I have on occasion seen the equation put forth here on Seeking Alpha that Dividend Yield plus Dividend Growth equals Return. This is a mathematical fallacy. To quote the ever wise David Van Knapp: it's like "adding the speed of a car to its acceleration--the result makes no sense."

But why do some dividend investors continue to cite this as a metric? I considered my own previous article in this series. In this article, I analyzed something that I know dividend investors intuitively understand...there is an inverse mathematical relationship between dividend yield and dividend growth. In other words, to end up with an equal result over some time period, a stock with a lower current dividend yield must have a higher growth rate than a stock with a higher current yield. Unfortunately, I think a few investors (perhaps understandably) extrapolate this relationship to conclude that it is perfectly symmetric...i.e. at the end of the day, a 3% dividend yield growing at 6% per annum equals a 6% dividend yield growing at 3% per annum.
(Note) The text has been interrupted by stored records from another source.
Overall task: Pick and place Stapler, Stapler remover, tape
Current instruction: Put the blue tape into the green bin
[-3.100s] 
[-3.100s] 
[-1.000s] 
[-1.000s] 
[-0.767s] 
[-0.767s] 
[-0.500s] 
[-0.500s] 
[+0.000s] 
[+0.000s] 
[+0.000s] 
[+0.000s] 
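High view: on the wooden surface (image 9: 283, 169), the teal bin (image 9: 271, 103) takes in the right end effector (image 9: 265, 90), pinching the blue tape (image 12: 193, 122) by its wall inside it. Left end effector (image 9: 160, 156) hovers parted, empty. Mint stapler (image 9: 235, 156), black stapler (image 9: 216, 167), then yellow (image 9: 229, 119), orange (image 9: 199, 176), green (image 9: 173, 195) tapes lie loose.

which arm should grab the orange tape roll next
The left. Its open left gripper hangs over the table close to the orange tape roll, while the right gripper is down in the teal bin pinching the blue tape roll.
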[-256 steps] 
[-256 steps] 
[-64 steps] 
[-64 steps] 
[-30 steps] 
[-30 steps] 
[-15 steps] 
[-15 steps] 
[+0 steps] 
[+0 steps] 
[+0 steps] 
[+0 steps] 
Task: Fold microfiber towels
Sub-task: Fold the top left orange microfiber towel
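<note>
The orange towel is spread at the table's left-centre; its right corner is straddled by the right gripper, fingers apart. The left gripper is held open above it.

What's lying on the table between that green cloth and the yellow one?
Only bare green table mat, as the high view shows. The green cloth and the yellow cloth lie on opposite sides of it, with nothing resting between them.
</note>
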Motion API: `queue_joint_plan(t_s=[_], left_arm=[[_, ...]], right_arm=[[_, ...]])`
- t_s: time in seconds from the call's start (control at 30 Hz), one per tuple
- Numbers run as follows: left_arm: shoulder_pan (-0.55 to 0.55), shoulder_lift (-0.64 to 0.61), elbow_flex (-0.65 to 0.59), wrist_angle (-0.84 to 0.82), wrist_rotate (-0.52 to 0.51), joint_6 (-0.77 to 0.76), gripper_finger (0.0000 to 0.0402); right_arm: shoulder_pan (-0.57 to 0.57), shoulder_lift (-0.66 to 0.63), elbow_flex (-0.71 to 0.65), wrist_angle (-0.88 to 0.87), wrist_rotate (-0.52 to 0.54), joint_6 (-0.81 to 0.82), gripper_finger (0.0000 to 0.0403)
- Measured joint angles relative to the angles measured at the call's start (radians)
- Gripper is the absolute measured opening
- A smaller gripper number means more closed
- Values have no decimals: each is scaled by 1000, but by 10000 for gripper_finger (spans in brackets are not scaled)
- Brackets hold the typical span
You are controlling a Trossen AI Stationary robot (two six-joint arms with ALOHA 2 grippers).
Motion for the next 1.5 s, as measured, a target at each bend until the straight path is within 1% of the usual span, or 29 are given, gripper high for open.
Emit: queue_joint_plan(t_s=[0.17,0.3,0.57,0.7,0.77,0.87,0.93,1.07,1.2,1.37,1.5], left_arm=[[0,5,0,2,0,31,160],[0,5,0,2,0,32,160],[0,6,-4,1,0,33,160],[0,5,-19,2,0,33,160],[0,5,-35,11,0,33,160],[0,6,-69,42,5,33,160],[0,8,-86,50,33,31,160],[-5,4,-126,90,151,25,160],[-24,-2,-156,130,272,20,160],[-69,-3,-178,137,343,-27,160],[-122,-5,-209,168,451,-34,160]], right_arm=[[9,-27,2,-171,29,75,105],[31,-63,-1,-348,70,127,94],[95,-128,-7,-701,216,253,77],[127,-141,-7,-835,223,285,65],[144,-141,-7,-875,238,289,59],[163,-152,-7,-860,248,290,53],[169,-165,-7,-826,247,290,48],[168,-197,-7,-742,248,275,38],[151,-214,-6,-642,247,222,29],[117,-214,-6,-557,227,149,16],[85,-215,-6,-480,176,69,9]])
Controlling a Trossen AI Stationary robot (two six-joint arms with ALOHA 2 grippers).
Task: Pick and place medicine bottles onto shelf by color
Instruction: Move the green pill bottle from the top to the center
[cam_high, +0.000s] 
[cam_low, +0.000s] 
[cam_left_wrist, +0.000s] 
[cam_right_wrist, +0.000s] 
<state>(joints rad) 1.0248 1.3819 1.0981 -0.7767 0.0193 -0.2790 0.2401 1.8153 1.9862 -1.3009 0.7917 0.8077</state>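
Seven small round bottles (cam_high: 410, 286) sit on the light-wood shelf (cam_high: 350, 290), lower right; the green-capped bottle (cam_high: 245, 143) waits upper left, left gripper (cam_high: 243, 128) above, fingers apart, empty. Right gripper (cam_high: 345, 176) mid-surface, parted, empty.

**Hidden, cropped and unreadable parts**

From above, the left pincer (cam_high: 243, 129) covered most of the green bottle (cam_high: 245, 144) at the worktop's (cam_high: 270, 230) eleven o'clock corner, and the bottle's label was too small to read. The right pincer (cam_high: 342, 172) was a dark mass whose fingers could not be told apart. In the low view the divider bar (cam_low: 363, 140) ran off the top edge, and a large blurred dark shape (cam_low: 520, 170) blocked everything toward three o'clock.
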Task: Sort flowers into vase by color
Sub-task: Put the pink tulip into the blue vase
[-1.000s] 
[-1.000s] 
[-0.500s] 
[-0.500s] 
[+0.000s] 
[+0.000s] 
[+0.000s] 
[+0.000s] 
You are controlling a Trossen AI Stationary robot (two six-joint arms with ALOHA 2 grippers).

So let's take a quick look at this to put this notion to bed. Let's say I have two $10,000 investments: one with a 3% yield and a 6% dividend growth rate and the other with a 6% yield and a 3% dividend growth rate. The annual dividend amount is on the vertical axis and the number of years is on the horizontal axis.

(Click charts to expand)

As the graph shows, there is one distinct point in time (the crossover point), somewhere between years 25 and 26, that they are equivalent. Past that, they head to infinity never to cross paths again. Bottom line, for the one distinct point in time that they are "equal," there is an infinite number of times that they are not.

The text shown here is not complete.